United States v. Ringk

De Vries, Judge,

delivered the opinion of the court:

These importations consist of wooden spools about 3 inches in length, upon which as imported was wound artificial or imitation silk yarn and artificial or imitation horsehair.

*350The merchandise was rated for duty by the collector at the port of New York under paragraphs 405 and 215 of the tariff act of 1909. The former paragraph in the part here applicable provides specific rates of duty for artificial or imitation silk and artificial or imitation horsehair yarns, threads, and filaments. There is nothing in paragraph 405, directly or indirectly, which may be construed as applicable to or inclusive of the spool upon which the artificial or imitation silk or artificial or imitation horsehair is wound. Paragraph 215 provides a rate of duty upon manufactures of wood.

The result of the foregoing assessment was to levy duty as provided in paragraph 215 upon the spools upon which was wound the artificial or imitation silk and artificial or imitation horsehair admittedly subject to a specific rate of. duty under paragraph 405.

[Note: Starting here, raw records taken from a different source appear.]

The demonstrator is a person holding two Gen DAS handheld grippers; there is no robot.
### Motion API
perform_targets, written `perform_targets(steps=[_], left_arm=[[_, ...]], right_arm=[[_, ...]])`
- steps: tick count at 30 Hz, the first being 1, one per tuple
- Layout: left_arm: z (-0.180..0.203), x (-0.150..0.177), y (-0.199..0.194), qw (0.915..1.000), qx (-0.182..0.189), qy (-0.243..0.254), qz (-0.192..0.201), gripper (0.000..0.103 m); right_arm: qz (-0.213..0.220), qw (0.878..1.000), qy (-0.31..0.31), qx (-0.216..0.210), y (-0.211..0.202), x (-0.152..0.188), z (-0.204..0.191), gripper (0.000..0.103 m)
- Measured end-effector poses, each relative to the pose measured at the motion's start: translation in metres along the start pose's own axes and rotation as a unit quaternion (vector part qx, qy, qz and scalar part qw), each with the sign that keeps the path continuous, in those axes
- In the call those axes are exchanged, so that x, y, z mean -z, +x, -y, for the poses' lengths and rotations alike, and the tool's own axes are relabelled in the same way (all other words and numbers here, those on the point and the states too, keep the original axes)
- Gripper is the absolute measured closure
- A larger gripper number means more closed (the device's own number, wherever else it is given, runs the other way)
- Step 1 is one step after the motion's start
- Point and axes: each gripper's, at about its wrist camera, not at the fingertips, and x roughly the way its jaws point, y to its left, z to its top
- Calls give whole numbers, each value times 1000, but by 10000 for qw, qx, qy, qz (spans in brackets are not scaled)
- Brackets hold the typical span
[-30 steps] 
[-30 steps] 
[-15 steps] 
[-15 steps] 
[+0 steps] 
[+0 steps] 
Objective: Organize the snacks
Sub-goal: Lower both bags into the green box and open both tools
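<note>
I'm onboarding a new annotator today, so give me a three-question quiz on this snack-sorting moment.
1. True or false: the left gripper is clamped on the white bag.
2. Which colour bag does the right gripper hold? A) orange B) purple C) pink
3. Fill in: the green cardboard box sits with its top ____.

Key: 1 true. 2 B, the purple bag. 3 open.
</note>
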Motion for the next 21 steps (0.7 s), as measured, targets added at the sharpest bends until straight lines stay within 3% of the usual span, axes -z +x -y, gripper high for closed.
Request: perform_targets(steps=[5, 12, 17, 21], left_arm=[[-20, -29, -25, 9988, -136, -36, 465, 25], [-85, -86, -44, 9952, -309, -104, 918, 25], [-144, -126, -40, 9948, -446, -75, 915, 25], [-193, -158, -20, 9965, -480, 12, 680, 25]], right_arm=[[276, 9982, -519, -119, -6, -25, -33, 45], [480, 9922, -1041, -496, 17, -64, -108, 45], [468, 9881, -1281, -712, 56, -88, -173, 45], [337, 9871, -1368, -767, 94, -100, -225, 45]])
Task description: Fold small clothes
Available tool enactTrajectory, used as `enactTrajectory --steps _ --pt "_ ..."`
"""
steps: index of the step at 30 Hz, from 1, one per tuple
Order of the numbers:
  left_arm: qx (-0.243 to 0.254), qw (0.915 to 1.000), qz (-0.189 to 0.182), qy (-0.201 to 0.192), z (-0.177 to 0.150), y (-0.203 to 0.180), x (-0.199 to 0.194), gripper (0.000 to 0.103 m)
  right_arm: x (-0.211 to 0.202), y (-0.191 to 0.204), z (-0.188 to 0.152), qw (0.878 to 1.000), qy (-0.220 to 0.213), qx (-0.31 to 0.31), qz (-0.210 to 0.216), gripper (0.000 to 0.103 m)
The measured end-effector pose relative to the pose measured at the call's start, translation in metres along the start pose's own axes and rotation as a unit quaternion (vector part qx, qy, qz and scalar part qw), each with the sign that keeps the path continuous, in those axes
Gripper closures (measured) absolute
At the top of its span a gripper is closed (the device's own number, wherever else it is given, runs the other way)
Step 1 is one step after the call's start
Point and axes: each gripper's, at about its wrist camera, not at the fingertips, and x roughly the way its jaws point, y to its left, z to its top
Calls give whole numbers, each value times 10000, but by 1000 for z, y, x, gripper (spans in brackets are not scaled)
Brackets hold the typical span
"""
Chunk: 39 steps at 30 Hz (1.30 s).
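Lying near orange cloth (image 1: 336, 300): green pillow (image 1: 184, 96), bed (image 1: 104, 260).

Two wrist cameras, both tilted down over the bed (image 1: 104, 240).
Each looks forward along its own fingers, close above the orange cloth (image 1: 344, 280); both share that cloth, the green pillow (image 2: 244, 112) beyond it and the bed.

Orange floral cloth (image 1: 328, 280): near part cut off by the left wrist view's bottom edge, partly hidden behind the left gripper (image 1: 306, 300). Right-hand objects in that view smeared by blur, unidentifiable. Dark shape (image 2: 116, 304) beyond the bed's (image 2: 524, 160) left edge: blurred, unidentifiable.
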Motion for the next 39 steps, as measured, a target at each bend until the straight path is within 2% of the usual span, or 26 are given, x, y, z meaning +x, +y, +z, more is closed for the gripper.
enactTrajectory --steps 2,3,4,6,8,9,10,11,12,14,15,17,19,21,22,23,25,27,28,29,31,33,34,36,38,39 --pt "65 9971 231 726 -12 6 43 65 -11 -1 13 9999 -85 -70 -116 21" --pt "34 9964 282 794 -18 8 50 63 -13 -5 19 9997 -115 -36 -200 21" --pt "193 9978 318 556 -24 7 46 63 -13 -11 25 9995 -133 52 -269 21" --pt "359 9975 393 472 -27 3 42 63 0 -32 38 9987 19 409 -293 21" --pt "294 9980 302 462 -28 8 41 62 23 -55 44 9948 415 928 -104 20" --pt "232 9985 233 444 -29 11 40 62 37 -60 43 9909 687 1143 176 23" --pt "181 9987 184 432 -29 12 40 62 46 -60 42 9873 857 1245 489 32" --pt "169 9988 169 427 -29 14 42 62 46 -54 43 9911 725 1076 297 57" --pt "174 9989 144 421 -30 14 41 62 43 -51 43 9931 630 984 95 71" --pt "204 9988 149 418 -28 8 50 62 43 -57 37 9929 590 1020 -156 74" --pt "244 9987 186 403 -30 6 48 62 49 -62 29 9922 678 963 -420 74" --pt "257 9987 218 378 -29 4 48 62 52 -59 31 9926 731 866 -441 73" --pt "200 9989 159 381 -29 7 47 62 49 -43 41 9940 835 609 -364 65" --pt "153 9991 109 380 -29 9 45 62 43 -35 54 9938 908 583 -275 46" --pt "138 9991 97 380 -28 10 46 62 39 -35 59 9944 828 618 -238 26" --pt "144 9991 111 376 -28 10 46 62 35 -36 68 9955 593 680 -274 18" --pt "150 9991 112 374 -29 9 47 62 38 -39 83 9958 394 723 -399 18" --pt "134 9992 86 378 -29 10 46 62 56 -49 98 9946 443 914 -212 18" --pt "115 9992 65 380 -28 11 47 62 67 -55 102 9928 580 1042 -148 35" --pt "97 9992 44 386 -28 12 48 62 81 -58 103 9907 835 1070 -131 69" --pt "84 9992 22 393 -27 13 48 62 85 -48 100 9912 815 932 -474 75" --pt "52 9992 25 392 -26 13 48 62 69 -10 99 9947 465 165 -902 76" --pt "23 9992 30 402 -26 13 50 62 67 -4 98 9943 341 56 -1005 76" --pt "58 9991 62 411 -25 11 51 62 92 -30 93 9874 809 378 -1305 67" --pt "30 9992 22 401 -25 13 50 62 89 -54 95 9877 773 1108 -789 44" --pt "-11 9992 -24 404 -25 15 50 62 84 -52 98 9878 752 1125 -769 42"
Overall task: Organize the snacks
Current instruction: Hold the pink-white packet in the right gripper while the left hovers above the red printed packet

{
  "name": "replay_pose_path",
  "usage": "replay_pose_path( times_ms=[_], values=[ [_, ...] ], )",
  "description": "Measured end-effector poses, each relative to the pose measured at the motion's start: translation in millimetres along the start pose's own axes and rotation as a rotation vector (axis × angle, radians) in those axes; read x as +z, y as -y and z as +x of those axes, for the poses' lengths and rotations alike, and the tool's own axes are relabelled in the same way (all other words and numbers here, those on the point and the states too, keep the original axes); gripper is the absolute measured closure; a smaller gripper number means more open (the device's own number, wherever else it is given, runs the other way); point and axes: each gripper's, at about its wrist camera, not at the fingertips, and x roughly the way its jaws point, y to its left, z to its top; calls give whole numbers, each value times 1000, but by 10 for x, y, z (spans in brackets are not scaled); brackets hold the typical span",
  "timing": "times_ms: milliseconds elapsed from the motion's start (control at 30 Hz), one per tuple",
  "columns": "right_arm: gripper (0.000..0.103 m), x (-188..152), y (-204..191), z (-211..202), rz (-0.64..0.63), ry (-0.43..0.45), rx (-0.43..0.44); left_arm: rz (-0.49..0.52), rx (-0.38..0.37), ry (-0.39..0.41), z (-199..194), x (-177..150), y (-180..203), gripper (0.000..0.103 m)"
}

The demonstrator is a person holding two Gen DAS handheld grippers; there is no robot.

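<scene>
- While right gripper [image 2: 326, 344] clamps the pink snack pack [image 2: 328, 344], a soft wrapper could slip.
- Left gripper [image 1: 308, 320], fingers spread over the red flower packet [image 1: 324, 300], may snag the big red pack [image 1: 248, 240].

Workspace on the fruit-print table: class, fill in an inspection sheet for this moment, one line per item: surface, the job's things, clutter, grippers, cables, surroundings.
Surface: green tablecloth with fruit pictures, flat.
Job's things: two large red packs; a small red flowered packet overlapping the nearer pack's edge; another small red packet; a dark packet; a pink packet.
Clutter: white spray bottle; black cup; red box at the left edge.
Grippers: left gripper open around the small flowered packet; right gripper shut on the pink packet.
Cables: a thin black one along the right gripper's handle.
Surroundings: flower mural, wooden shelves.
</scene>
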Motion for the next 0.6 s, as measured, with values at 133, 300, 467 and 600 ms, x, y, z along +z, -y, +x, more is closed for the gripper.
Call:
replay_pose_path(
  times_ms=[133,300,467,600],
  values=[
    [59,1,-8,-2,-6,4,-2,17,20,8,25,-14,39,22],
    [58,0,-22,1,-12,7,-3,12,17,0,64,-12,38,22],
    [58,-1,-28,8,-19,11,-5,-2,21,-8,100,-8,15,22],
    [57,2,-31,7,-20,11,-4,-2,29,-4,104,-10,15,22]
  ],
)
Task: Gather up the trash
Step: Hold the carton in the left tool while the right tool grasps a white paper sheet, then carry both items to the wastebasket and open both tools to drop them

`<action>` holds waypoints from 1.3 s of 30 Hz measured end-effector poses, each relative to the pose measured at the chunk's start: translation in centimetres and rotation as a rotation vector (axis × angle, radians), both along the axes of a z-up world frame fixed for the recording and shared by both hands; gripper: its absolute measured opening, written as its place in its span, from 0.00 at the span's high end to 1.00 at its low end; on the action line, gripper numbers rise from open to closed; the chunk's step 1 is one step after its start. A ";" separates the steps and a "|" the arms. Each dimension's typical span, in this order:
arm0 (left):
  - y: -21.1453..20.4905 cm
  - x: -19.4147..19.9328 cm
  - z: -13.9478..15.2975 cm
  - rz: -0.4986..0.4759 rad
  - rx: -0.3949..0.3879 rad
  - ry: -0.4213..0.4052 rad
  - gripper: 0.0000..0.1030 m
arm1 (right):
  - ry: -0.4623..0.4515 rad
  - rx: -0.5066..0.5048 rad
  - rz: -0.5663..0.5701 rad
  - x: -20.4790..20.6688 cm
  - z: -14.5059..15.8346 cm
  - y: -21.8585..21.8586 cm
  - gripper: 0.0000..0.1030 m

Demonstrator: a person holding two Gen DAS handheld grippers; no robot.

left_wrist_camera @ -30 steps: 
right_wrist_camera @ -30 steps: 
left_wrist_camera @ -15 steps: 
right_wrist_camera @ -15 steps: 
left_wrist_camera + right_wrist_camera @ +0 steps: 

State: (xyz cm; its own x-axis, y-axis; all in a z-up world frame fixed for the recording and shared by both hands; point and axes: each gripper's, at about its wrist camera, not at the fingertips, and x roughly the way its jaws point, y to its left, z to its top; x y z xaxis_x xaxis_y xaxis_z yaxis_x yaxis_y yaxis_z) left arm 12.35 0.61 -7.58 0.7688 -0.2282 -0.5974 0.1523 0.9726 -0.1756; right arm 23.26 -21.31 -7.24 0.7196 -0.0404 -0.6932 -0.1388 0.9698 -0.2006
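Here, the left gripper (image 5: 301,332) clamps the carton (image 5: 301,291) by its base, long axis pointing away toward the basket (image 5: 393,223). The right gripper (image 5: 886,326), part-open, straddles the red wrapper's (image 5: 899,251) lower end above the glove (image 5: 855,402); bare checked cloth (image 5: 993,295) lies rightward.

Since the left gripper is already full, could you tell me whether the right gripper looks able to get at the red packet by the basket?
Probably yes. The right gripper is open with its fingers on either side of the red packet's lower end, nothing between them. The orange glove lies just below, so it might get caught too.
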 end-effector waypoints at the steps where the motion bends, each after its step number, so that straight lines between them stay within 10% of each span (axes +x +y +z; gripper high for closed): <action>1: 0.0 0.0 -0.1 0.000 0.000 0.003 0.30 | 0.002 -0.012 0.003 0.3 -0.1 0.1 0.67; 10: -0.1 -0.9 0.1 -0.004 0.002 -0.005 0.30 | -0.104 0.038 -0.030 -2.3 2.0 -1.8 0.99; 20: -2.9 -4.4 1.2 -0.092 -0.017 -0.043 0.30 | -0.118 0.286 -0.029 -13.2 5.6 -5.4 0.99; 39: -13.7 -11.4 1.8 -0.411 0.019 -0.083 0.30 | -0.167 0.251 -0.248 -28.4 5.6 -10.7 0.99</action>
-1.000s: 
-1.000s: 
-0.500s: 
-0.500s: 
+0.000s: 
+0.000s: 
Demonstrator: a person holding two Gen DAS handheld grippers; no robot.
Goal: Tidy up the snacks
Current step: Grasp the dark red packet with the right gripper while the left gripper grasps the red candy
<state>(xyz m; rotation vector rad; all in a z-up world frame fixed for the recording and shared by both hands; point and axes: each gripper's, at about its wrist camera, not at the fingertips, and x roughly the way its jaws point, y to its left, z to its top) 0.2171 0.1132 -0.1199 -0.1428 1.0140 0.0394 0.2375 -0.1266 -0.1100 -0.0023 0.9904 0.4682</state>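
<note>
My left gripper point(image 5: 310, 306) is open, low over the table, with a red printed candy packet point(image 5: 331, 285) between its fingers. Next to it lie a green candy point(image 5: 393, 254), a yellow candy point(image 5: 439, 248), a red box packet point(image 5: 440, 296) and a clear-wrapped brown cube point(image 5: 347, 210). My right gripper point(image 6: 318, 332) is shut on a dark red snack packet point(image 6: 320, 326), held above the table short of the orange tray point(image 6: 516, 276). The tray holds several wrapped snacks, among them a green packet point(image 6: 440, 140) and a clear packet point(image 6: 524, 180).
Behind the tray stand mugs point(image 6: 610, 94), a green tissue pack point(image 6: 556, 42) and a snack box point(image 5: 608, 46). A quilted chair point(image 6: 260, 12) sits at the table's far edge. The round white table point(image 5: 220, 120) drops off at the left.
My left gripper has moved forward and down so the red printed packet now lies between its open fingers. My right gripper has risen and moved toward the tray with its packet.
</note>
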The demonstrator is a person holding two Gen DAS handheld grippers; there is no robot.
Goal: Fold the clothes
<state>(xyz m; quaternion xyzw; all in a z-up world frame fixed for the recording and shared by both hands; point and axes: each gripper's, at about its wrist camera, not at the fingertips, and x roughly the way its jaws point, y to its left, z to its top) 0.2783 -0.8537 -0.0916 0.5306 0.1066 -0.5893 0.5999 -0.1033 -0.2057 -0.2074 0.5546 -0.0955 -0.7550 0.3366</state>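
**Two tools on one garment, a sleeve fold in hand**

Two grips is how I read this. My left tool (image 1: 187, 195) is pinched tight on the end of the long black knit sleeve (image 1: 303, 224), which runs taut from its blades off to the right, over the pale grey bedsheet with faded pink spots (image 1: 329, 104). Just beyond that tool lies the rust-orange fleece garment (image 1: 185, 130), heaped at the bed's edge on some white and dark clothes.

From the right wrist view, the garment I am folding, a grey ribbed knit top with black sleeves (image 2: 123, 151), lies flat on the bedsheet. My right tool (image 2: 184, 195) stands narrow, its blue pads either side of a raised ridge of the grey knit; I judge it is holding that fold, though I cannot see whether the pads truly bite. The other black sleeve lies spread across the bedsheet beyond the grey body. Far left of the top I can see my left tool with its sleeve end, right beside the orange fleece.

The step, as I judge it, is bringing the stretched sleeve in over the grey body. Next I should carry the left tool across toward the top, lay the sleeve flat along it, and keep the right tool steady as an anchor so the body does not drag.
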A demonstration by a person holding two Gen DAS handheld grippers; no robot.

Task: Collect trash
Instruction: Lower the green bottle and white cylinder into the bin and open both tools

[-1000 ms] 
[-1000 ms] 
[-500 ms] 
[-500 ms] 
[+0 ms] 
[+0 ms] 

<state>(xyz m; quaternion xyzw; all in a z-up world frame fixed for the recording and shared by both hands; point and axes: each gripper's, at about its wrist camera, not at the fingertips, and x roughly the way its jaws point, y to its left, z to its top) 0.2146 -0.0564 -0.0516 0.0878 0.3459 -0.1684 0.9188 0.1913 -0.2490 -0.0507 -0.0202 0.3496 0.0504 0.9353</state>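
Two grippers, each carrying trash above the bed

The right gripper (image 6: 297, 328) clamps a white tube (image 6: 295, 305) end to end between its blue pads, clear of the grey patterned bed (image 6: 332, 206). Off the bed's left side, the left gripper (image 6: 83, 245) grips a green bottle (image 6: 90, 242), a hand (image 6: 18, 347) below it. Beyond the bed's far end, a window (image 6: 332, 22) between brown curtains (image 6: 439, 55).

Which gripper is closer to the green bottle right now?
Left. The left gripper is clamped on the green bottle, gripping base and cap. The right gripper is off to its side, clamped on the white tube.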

The Board of General Appraisers reversed the decision of the collector, and held the spools entitled to free entry. The Government appeals.

The question is solved by the construction to be put upon the provisions of subsection 18 of section 28 of the tariff act of 1909. That subsection, which for reference we divide into two parts, reads so far as pertinent as follows:

(1) Sec. 18. That whenever imported merchandise is subject to an ad valorem rate of duty, or to a duty based upon or regulated in any manner by the value thereof, the duty shall be assessed upon the actual market value or wholesale price thereof, at the time-of exportation to the United States, in the principal markets of the country from whence exported; * * * including the value of all cartons, cases, crates, boxes, sacks, casks, barrels, hogsheads, bottles, jars, demijohns, carboys, and other containers or coverings, whether holding liquids or solids, and all other costs, charges and expenses incident to placing the merchandise in condition, packed ready for shipment to the United States
(2) And if there be used for covering or holding imported merchandise, whether dutiable or free, any unusual article or form designed for use otherwise than in the bona fide transportation of such merchandise to the United States, additional duty shall be levied and collected upon such material or article at the rate to which the same would be subjected if separately imported. * * *

Assuming, for the purposes of argument, that these articles are coverings or containers or holders within said subsection, it is well settled that the portion thereof quoted as our part (2) above, is construed as coordinate in the import of its requirements, and all the conditions, therefore, provided therein must occur before the provision applies. That is to say, before it applies the imported article must bo unusual in form and designed for use otherwise than in the bona fide transportation of the merchandise to the United States. The absence of any one of these conditions makes that provision of the subsection inapplicable. United States v. Stirn (3 Ct. Cust. Appls., 62; T. D. 32350).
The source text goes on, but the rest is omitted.